Eine Aufgabe des Zentrums besteht in der wissenschaftlichen Erforschung von transnationaler außerschulischer Bildungsarbeit im ländlichen Raum. Gezielt sollen Qualitätsstandards und Besonderheit der transnationalen Projektarbeit erarbeitet werden.
Ist-Analyse der zivilgesellschaftlichen Verzahnung der deutsch-polnischen Grenzregion:
von Nikolaus Teichmüller
Einen Blick auf die Zivilgesellschaft in der deutsch-polnischen Grenzregion zu werfen, gestaltet sich schwierig und ist zumindest nicht damit getan, den Katalog klar deutsch-polnisch arbeitende Vereine, Initiativen und Organisationen in den Fokus zu nehmen. Konstatieren lässt sich zunächst, dass es eine Vielzahl von unterschiedlichen, teilweise Jahre lang bestehenden Projekten und Kooperationen gibt, die gemeinsam an einer Festigung von Kontakten arbeiten, die in kleinen und größeren Formaten ihren Beitrag an der Gestaltung der Grenzregion leisten und dass die Richtung, in die es bei diesen Initiativen geht, definitiv Mut macht. Da Zivilgesellschaft als gesellschaftliches Phänomen schwer zu greifen, prozesshaft und in stetiger Veränderung begriffen ist, sich stets sowohl in die eine als auch in die andere Richtung entwickeln kann und durch neue Generationen niemals auf “sicheren” Füßen stehen kann, sondern stets bemüht sein muss, sich selbst zu definieren und zu gestalten, bleibt ein abschließendes Urteil in jedem Fall aus.

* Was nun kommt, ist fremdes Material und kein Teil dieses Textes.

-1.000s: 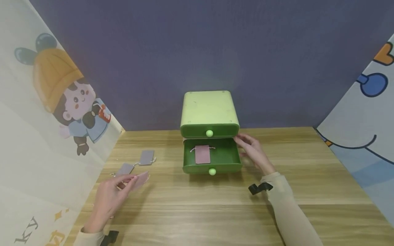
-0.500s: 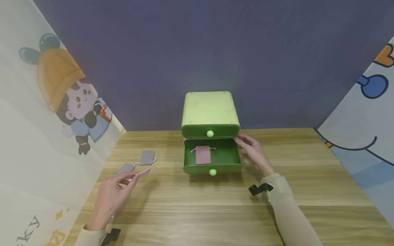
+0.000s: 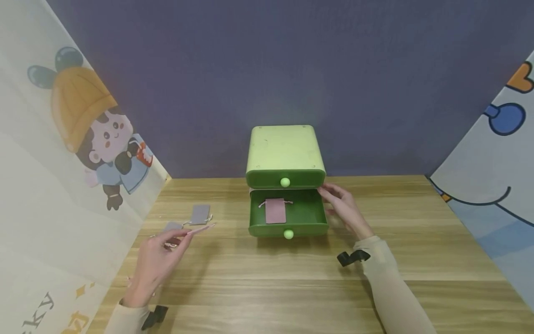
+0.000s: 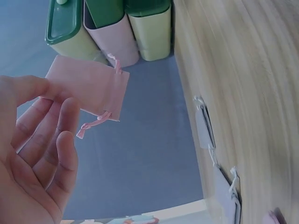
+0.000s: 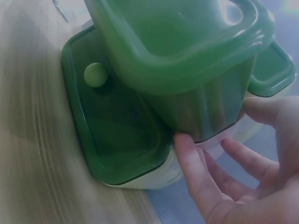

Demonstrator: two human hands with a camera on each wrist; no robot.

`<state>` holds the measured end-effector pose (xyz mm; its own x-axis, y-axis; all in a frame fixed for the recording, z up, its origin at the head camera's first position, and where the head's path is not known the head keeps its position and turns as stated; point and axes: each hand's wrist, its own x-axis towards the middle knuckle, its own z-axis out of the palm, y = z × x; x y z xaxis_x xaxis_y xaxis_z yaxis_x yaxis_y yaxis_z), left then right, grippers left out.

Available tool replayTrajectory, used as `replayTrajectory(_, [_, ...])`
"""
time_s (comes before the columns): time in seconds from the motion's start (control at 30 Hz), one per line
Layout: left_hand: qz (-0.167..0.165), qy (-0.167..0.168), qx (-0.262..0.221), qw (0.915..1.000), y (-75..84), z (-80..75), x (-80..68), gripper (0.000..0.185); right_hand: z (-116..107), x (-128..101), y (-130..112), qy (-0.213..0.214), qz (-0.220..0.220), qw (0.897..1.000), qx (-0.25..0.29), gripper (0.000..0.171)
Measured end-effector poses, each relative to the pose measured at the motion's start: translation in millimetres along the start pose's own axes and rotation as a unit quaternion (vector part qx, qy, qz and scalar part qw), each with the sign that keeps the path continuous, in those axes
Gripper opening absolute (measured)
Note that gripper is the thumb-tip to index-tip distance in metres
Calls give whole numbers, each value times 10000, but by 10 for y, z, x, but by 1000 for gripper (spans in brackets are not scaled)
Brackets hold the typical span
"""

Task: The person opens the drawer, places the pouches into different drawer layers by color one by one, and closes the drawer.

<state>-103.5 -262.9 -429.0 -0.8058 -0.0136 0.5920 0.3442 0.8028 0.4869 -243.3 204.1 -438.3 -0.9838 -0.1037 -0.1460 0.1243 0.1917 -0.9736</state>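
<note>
Evidently the left hand (image 3: pixel 156 260) pinches a pink pouch (image 4: pixel 88 88) by one edge between thumb and fingers, lifted off the surface (image 3: pixel 292 287) so it hangs free, left of the green drawer unit (image 3: pixel 285 150). Its lower drawer (image 3: pixel 288 218) stands pulled out near, one pink pouch (image 3: pixel 275 211) already lying flat inside. The right hand (image 3: pixel 344 206), fingers loosely curled against the unit's right side, seems to steady it. Two grey pouches (image 3: pixel 199 214) lie left, near the wall.

Drawer unit (image 3: pixel 285 150): pale green top, dark green drawers, light green knobs. Pouch in open drawer (image 3: pixel 275 210): dusty pink. Held pouch (image 4: pixel 88 87): pale pink. Pouches at 9 o'clock (image 3: pixel 200 214): grey. Bench (image 3: pixel 292 283): light wood grain. Backdrop (image 3: pixel 267 69): slate blue.
</note>
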Motion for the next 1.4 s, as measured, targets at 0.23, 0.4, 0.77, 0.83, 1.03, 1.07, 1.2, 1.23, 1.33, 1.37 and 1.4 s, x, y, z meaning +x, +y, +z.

Gleichzeitig ist zu erkennen, dass bei vielen jungen Initiativen und Vereinsneugründung zumindest Skepsis über das gegebene Know-how, die strukturellen Bedingungen etc. zurück bleiben. Die förderpolitische Ausrichtung der Stärkung von Grenzregionen und des deutsch-polnischen Kontakts führt zu Konkurrenzphänomenen, die nur teilweise förderlich für den gemeinsamen Weg und die kooperative Arbeit sind. Hier gilt es gerade von Seiten der Politik und der Förderer genauer auf die Projektformate und die Antragsteller zu schauen und langjährig bestehende, funktionierende Formate nicht unterzufinanzieren.
Auf einer anderen Ebene ist immer noch ein großer Handlungsbedarf zu erkennen. Gerade bei bisher hauptsächlich national agierenden Vereinen, sei es im Bereich des Sports, der Freizeit, der Geschichtsforschung oder im kulturellen und politischen Bereich finden momentan nur wenige Kooperationen statt, oder wenn überhaupt nur unregelmäßig bzw. sehr selten. Gerade für eine grenzübergreifende Zivilgesellschaft ist es aber wichtig, kontinuierlichen, habituellen Kontakt über die Oder hinweg zu erzielen. Nur durch diese Art von persönlichem Kontakt, der nicht einmalig, sondern wiederkehrend und "gewöhnlich" funktioniert, kann langfristig ein Gefühl einer Zivilgesellschaft entstehen, die nicht an der Grenze endet.
Für die Unterstützung dieser Bindungsprozesse sind Schulungen und Bewusstseinsschärfungen auf kleiner Ebene von Nöten. Ortsvorsteher und Vereinsleitende sind diejenigen, die die Möglichkeit des Kontakts auf der anderen Seite der Grenze suchen müssten. Hier durch Schulungen und Unterstützung in Form von Hilfe bei Förderanträgen oder Kontaktvermittlungen sinnvolle Hilfe und Anschub zu bieten, muss ein Ziel der politischen Bildung im außerschulischen Bereich sein. Das auch in einer Zivilgesellschaft das Konkurrenzprinzip besteht – gerade weil die Fördermittel begrenzt sind -, ist klar. Mut macht dabei aber, dass es ein breites Netzwerk von etablierten und motivierten Vereinen und Initiativen gibt, die an sehr ähnlichen Zielen arbeiten. Hier durch weitere Vernetzung und gemeinsame Zielformulierung diesen Prozess weiter zu fördern, muss ein Ziel der zukünftigen Arbeitsweise und Förderpraxis sein.
Für eine weitere Beforschung der zivilgesellschaftlichen Entwicklung der deutsch-polnischen Grenzregion wäre es sinnvoll, zivilgesellschaftliche Akteure auf beiden Seiten der Grenze zu befragen und ihre Einschätzungen und Kenntnislücken bezüglich der anderen Seite zu erörtern um genauer herausarbeiten zu können, in welcher Art und Weise grenzübergreifend arbeitende Vereine, Initiativen und Bildungsträger am zielführendsten unterstützend tätig werden können.